■ Work to complete
With the pictures removed, please write out every line below exactly as given.

■ Dataset section
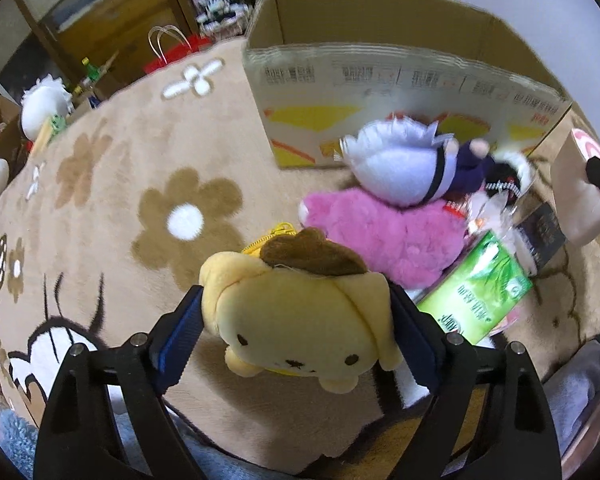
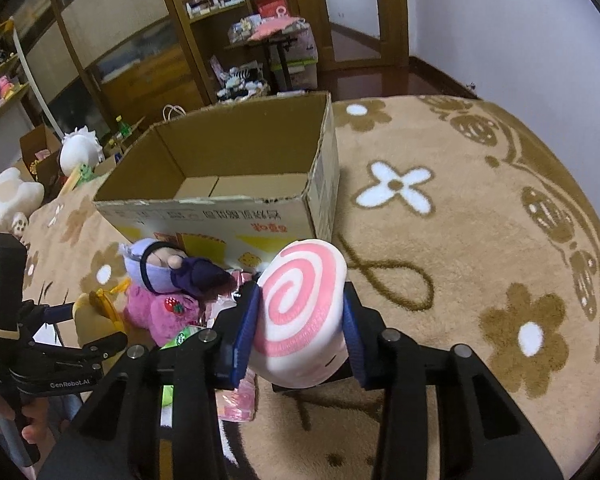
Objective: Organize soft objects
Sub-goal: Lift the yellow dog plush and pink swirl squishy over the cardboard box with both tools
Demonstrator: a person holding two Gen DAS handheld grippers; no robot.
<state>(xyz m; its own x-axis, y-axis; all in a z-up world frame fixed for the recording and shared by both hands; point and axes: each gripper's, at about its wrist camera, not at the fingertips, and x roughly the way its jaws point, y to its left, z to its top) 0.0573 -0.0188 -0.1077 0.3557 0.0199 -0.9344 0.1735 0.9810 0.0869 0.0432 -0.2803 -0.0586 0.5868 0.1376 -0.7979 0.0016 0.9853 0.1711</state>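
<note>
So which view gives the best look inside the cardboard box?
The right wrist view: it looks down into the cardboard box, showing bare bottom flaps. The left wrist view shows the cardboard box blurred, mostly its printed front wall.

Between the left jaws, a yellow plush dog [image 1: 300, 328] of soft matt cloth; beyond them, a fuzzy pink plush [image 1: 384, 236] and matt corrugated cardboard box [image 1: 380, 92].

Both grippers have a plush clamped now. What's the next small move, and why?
Probably carry both toward the open cardboard box and drop them in. The left gripper grips the yellow dog plush, the right gripper the pink swirl plush, and the box looks empty.
</note>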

■ Response
Objective: Organize soft objects
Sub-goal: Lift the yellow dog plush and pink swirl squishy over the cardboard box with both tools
Demonstrator: a person holding two Gen DAS handheld grippers; no robot.
<state>(xyz m; its own x-axis, y-axis; all in a z-up world frame fixed for the recording and shared by both hands; point and axes: each gripper's, at about its wrist camera, not at the fingertips, and x roughly the way its jaws point, y to its left, z to its top) 0.0573 -0.0188 -0.1077 0.3557 0.0199 -0.9344 0.1735 0.9810 0.0869 0.0432 -0.2803 -0.0586 0.5868 0.1376 -0.7979 0.0016 0.9853 0.1711</state>
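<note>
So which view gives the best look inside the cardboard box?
The right wrist view: it looks down into the cardboard box, showing bare bottom flaps. The left wrist view shows the cardboard box blurred, mostly its printed front wall.

Between the left jaws, a yellow plush dog [image 1: 300, 328] of soft matt cloth; beyond them, a fuzzy pink plush [image 1: 384, 236] and matt corrugated cardboard box [image 1: 380, 92].

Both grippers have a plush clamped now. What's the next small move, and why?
Probably carry both toward the open cardboard box and drop them in. The left gripper grips the yellow dog plush, the right gripper the pink swirl plush, and the box looks empty.
</note>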

The answer has now been finished.